Required action | Look below for the line containing "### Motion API"; from there through the line containing "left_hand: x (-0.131", both lines included, please set down each line exactly and nothing else.

Records contained in a dataset:
>>
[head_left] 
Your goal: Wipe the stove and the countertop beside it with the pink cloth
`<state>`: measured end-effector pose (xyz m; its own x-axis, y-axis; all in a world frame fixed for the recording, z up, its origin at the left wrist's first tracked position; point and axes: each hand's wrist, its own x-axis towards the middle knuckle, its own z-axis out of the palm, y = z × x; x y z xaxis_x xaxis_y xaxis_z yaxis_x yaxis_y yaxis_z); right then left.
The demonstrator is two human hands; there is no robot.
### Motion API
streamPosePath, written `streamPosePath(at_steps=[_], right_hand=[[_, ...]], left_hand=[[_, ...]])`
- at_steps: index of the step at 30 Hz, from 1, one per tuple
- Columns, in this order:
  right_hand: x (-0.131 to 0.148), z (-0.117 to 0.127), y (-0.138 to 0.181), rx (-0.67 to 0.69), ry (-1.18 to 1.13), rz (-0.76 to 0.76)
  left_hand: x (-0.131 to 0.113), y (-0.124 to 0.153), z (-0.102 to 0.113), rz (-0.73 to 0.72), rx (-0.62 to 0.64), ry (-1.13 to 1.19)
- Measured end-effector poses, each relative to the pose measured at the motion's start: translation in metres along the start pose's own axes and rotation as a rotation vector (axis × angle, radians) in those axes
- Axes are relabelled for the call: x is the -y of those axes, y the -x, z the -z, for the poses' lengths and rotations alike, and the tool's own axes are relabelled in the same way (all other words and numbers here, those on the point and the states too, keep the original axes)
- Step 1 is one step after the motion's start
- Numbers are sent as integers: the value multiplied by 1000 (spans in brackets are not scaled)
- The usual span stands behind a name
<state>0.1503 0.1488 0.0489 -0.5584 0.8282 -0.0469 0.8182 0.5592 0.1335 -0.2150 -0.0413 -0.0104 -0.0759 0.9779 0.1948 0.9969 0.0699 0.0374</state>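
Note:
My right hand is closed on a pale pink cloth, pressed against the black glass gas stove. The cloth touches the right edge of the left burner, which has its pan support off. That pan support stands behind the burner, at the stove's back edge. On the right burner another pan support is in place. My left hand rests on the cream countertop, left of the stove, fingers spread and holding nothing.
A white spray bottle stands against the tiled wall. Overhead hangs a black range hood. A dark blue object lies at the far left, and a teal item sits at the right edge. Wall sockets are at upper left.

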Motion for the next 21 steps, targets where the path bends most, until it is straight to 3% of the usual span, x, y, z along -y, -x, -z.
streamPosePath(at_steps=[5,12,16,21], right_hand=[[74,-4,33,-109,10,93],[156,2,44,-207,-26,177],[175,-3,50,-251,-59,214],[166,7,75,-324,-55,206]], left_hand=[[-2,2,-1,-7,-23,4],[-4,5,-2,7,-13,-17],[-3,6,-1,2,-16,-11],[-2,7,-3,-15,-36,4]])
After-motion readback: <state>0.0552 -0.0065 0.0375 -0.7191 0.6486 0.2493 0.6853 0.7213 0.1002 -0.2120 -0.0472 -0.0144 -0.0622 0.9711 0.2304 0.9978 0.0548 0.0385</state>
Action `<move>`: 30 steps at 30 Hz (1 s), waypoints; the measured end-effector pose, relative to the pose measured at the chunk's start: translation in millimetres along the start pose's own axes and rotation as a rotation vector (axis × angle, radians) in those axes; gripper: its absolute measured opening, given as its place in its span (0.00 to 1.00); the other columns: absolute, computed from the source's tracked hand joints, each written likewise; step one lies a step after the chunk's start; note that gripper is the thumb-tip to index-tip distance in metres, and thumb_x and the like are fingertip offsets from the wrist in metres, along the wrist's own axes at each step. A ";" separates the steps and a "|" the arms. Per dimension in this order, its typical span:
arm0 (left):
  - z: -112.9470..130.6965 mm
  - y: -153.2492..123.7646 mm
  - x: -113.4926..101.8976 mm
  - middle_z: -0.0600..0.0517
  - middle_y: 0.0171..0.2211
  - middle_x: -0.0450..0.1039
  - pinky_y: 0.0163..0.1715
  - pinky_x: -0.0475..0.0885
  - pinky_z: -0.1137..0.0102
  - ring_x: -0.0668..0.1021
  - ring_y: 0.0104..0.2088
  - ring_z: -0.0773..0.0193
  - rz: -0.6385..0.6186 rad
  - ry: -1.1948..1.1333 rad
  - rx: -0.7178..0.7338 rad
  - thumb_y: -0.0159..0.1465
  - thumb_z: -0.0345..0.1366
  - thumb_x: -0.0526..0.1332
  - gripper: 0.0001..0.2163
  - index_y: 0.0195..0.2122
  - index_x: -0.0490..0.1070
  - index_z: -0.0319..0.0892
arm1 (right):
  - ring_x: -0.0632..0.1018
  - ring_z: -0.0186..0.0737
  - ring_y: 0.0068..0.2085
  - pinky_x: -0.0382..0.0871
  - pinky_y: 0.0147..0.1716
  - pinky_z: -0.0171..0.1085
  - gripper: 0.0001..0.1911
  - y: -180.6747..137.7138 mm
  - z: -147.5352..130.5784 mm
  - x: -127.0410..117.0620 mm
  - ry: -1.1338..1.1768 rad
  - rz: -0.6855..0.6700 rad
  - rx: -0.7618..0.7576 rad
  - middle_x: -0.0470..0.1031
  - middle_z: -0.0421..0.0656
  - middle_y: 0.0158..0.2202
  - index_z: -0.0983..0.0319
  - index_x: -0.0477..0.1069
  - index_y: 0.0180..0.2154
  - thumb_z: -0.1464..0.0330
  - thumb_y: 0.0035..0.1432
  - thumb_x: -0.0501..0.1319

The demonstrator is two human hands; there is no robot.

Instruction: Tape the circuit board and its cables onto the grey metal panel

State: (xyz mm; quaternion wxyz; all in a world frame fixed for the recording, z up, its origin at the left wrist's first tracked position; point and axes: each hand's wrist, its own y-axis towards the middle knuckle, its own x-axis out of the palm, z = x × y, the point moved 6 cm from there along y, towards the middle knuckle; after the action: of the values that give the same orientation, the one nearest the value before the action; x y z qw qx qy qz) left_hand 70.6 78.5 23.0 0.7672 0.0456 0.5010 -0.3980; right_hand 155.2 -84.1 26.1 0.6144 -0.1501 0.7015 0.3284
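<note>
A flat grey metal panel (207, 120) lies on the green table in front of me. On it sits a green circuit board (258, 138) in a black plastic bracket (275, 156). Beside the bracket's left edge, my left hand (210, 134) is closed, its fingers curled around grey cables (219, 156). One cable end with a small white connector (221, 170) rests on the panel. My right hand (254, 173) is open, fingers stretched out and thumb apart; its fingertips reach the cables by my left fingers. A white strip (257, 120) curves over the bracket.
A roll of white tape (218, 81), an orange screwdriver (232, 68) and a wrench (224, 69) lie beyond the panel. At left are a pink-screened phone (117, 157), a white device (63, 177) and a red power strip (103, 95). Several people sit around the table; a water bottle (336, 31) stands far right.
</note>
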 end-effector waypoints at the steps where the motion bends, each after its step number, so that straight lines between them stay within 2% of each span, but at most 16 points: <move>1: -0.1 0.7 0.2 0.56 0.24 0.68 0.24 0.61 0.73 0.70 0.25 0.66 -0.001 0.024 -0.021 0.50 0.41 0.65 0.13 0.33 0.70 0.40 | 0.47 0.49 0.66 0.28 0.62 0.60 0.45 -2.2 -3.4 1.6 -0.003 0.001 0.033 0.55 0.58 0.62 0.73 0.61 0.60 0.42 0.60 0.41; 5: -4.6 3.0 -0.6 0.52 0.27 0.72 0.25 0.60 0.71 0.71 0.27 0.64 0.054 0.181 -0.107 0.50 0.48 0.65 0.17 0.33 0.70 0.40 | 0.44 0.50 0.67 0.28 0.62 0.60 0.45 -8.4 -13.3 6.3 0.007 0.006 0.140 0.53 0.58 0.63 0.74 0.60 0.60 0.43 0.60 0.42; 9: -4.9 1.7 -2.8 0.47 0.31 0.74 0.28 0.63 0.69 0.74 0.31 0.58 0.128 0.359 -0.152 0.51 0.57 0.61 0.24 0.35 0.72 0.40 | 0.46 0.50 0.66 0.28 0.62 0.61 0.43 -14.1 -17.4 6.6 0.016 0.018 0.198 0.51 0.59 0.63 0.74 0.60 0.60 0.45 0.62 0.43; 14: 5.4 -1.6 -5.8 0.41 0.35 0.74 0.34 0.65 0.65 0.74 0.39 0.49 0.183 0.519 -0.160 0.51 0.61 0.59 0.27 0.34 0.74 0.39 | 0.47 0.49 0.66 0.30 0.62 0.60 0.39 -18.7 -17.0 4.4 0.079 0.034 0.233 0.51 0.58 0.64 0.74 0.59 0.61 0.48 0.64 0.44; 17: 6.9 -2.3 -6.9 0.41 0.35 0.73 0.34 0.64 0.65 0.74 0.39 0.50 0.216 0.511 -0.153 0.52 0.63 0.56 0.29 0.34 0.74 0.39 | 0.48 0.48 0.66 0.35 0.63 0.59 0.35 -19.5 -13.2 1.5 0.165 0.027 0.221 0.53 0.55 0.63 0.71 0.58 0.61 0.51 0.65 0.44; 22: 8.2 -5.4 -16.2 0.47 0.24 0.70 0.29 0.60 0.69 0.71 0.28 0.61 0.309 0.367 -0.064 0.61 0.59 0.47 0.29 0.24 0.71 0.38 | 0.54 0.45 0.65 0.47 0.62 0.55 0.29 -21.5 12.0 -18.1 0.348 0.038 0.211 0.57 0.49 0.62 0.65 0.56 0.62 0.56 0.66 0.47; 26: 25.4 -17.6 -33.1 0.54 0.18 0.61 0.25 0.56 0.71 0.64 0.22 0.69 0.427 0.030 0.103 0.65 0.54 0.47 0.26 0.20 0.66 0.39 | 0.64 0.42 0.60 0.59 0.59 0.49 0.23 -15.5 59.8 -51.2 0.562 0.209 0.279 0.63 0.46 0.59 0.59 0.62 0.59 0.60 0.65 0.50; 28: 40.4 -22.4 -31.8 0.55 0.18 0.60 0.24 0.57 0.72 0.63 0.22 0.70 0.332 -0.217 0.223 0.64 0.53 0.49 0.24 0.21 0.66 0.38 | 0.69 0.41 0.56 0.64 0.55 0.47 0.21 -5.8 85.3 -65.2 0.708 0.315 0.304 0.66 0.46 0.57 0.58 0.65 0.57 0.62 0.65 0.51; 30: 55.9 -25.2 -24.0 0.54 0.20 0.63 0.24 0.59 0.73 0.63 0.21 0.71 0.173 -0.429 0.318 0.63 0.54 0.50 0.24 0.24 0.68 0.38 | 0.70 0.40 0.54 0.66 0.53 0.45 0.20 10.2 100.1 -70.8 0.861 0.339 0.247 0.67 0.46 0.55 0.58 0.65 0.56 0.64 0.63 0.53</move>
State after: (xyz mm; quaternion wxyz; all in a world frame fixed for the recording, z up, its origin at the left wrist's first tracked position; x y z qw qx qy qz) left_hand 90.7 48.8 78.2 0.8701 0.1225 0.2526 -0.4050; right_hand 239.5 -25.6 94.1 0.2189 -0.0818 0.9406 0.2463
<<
Completed exercise |
### Motion API
streamPosePath, written `streamPosePath(at_steps=[_], right_hand=[[_, ...]], left_hand=[[_, ...]])`
- at_steps: index of the step at 30 Hz, from 1, one per tuple
- Columns, in this order:
  right_hand: x (-0.131 to 0.148), z (-0.117 to 0.127), y (-0.138 to 0.181), rx (-0.67 to 0.69), ry (-1.18 to 1.13), rz (-0.76 to 0.76)
  left_hand: x (-0.131 to 0.113), y (-0.124 to 0.153), z (-0.102 to 0.113), rz (-0.73 to 0.72), rx (-0.62 to 0.64), ry (-1.13 to 1.19)

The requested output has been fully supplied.